Would it make sense to calculate t-test on large samples in AB test?
The t-test assumes that the means of different samples taken from a population are normally distributed. It doesn't assume that the population itself is normally distributed.
For a population with finite variance, the central limit theorem suggests that the means of samples from the population are normally distributed. However, the sample size needed for the distribution of means to be approximately normal depends on the degree of non-normalness of the population. The t-test is invalid for small samples from non-normal population distributions, but is valid for large samples from non-normal distributions.

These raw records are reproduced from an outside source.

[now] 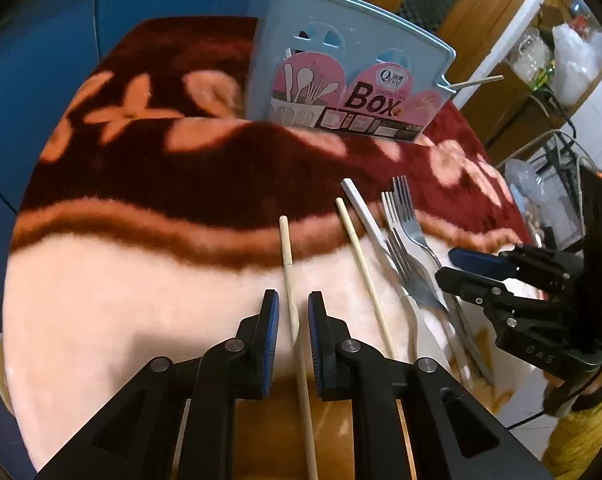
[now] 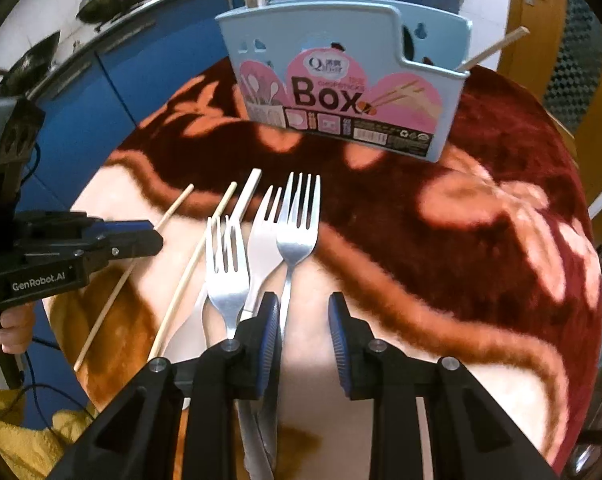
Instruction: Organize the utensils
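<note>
**Chopstick between the pads, fork lined up**

The left hand-held gripper (image 1: 293, 316) straddles a wooden chopstick (image 1: 288, 264) lying on the blanket-covered desk (image 1: 141, 280), well in front of the blue utensil box (image 1: 353, 80); its pads stand slightly apart and do not appear to press the stick, so it reads as released. The right hand-held gripper (image 2: 304, 320) is likewise unclenched, with a fork (image 2: 297, 232) handle against its left pad. To grasp cleanly, centre each handle between the pads, then close before lifting toward the box.
</note>
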The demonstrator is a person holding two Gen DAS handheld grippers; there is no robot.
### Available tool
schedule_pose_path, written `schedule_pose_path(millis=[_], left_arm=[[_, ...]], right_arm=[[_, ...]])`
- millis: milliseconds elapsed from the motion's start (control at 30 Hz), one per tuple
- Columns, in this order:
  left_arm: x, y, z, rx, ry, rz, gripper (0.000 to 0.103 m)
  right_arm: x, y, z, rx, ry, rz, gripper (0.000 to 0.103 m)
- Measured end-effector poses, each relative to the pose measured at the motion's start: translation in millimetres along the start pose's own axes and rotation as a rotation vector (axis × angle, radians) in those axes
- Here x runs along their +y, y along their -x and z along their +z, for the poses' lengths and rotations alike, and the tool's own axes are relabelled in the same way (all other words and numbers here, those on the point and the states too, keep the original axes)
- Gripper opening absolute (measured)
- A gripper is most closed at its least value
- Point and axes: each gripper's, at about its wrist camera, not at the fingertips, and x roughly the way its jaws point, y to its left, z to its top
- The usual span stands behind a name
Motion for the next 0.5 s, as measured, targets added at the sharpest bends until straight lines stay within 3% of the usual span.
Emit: schedule_pose_path(millis=[233, 500], left_arm=[[-5.2, -7.8, 11.3, 0.060, -0.024, 0.058, 0.015], [-1.6, -8.8, 18.3, 0.086, 0.028, 0.043, 0.014]], right_arm=[[10.6, -12.1, 22.9, 0.061, 0.058, 0.006, 0.021], [-5.4, -1.9, 2.6, -0.105, -0.065, 0.054, 0.008]])
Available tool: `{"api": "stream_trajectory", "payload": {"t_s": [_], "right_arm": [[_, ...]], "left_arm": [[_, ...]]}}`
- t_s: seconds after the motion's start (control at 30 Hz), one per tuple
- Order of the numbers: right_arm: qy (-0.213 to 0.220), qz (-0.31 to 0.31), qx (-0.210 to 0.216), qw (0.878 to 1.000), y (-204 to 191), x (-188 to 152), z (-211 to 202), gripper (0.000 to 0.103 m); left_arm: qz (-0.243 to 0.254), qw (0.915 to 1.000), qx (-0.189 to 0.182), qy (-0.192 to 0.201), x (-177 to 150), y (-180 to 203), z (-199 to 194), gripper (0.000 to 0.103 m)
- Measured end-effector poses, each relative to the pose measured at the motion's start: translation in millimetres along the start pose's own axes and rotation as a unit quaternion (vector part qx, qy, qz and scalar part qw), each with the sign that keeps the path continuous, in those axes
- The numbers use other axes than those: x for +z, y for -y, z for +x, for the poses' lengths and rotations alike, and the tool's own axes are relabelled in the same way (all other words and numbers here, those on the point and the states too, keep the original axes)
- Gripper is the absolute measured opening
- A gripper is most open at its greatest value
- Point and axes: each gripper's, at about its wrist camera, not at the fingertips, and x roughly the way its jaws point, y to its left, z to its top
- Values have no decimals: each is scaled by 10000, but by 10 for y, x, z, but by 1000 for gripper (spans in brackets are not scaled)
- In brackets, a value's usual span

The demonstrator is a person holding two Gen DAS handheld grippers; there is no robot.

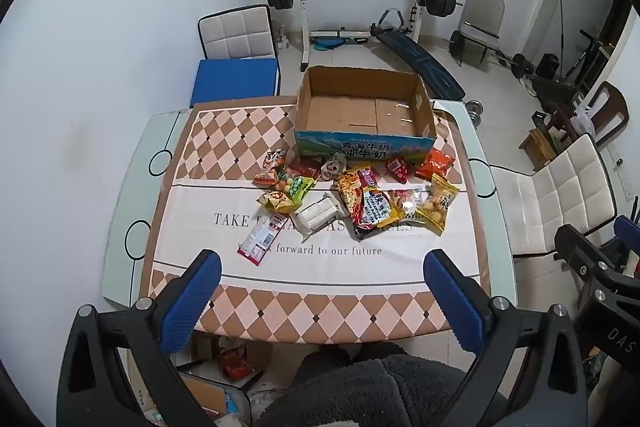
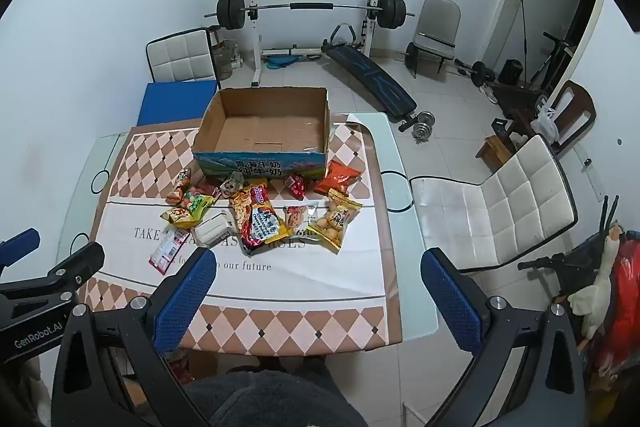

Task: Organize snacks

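The left tool (image 1: 320,291) hovers short of the tabletop's (image 1: 132,211) near edge, its fingers spread wide around nothing. A red flat packet (image 1: 259,242) lies nearest it, apart from the snack pile (image 1: 352,195), so it looks like the easiest first pick: come down over it and pinch across its narrow width. The cardboard box (image 1: 364,107) stands open and bare behind the pile. The right tool (image 2: 316,291) is equally wide and unladen.

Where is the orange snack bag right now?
The orange snack bag lies on the table at the right end of the pile, just off the cardboard box's front right corner, beside a small red packet.
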Motion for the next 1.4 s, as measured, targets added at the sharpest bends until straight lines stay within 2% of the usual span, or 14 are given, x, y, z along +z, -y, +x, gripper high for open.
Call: {"api": "stream_trajectory", "payload": {"t_s": [0.03, 1.4], "right_arm": [[10, 0, 0, 10000, 0, 1, 0, 103], [22, -11, -19, 10000, -21, 42, 1, 103]], "left_arm": [[-28, 9999, -84, -82, 6, -11, 9, 103], [-53, 9999, -79, 53, 130, 49, -40, 103]]}}
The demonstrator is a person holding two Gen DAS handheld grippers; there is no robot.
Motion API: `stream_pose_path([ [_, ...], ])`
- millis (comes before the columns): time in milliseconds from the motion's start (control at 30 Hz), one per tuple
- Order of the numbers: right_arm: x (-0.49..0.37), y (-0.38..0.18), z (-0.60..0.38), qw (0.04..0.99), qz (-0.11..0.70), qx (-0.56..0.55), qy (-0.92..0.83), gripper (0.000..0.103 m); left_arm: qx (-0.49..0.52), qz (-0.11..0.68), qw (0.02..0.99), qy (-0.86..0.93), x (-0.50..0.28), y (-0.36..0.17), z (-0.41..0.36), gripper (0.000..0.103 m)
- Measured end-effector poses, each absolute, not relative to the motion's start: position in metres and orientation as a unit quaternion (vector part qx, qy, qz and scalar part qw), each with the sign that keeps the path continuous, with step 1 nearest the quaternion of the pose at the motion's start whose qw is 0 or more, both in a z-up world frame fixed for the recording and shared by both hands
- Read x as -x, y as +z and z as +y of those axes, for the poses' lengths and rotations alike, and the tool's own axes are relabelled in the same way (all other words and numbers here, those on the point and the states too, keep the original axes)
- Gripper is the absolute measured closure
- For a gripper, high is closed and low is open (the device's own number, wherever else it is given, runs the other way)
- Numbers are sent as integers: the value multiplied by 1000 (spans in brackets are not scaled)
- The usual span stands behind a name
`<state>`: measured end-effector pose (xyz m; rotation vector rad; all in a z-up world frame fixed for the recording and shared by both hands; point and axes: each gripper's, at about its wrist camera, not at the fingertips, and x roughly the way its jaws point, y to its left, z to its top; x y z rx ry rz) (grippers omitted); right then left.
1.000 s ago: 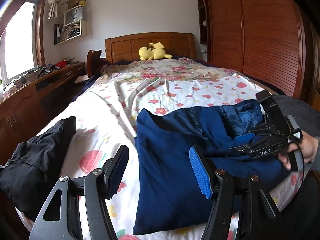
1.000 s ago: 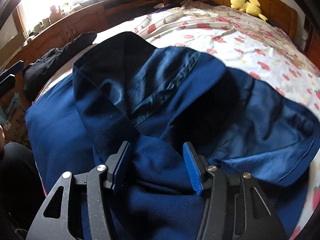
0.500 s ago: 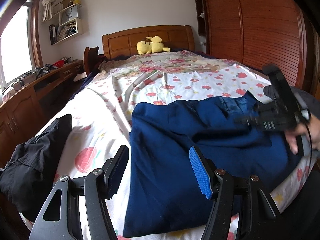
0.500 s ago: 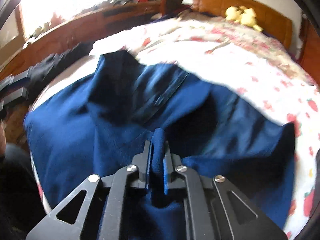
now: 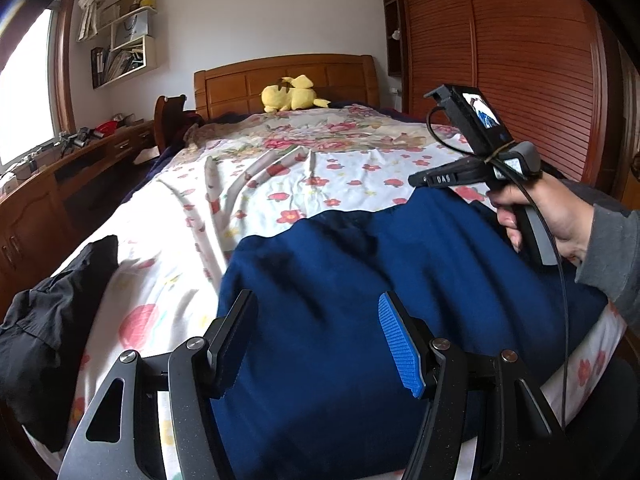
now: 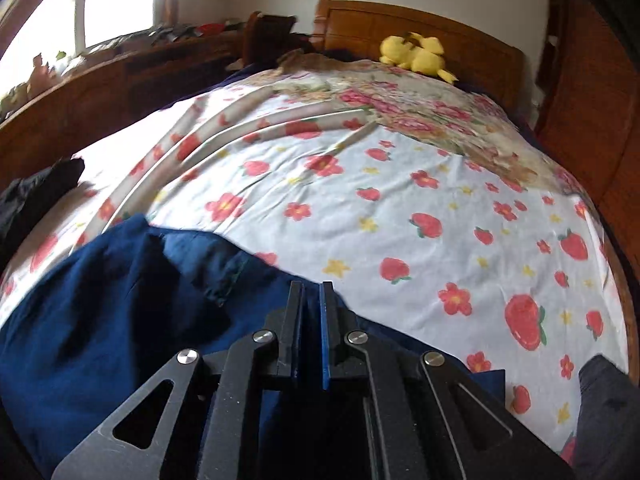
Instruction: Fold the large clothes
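Left wrist view, left to right. Wooden counter (image 5: 36, 196) runs along the left wall under the window, cluttered on top. Black garment (image 5: 48, 320) lies bunched at the bed's left edge, part of it hanging over the side. A strip of bare flowered sheet (image 5: 168, 272) separates it from the blue garment (image 5: 360, 300), which covers the near middle and right of the bed (image 5: 280, 80); its near hem reaches the foot edge, its far edge is a low rounded ridge.

Left claw (image 5: 320, 344) hovers over the blue garment's near-left part, jaws spread wide, nothing between them. One finger sits over the garment's left border, the blue-padded one over its middle.

Right claw (image 5: 418, 180) is held up at the blue garment's far right edge, gripped by the right hand (image 5: 552, 216). From this side I cannot tell how its jaws stand.

Beyond the blue garment, the sheet lies open and uncluttered up to the yellow plush toy (image 5: 292, 94) at the headboard. Wooden wardrobe (image 5: 520, 60) closes off the right side.

Right wrist view, left to right. Black garment (image 6: 36, 192) at the far left edge. Blue garment (image 6: 100, 320) fills lower left, a folded flap with a seam on top. Right claw (image 6: 311, 332) is clenched, only a thin slit between the pads; whether cloth sits in the slit I cannot tell. To its right, wide bare sheet (image 6: 440, 220) out to the bed's right edge.
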<state>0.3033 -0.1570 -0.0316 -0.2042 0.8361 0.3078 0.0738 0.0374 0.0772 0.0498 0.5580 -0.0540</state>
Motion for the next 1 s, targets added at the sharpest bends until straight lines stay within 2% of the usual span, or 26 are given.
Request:
stream_pose_path([
  [33, -304, -28, -163, 899, 402, 92, 146, 92, -25, 275, 961, -30, -75, 77, 35, 38],
  [100, -302, -20, -177, 905, 396, 84, 132, 63, -23, 273, 961, -35, -78, 77, 33, 38],
  [200, -302, -9, -206, 913, 386, 80, 105, 53, -20, 270, 962, -41, -81, 77, 31, 38],
  [333, -304, -13, -248, 909, 404, 77, 67, 50, -19, 269, 962, -49, -85, 76, 26, 38],
  [567, -306, -68, -304, 868, 493, 47, 41, 50, -24, 274, 960, -58, -94, 73, 20, 38],
  [633, -304, -78, -312, 862, 503, 26, 47, 55, -24, 276, 959, -60, -95, 73, 19, 38],
  [667, -304, -80, -316, 862, 504, 11, 59, 72, -24, 277, 959, -61, -96, 72, 18, 38],
  [700, -302, -79, -318, 864, 498, -1, 78, 99, -25, 277, 959, -61, -96, 72, 17, 38],
  [867, -287, -48, -332, 902, 431, 21, 5, 100, -32, 281, 957, -61, -98, 72, 15, 38],
  [1000, -286, -40, -345, 902, 429, 31, -30, 100, -33, 283, 957, -61, -99, 72, 14, 38],
])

Method 1 works because of this reason (large sample size ~100K) and you are correct that calculating t-scores for large samples will give accurate results even with non-normal distribution. [You may also consider using a z-test for the sample sizes you're working with (100K). T-tests are more appropriate for smaller sample sizes, such as n < 30]
Method 2 works because the daily averages should be normally distributed given enough samples per the central limit theorem. Time-spent datasets may be skewed but generally work well.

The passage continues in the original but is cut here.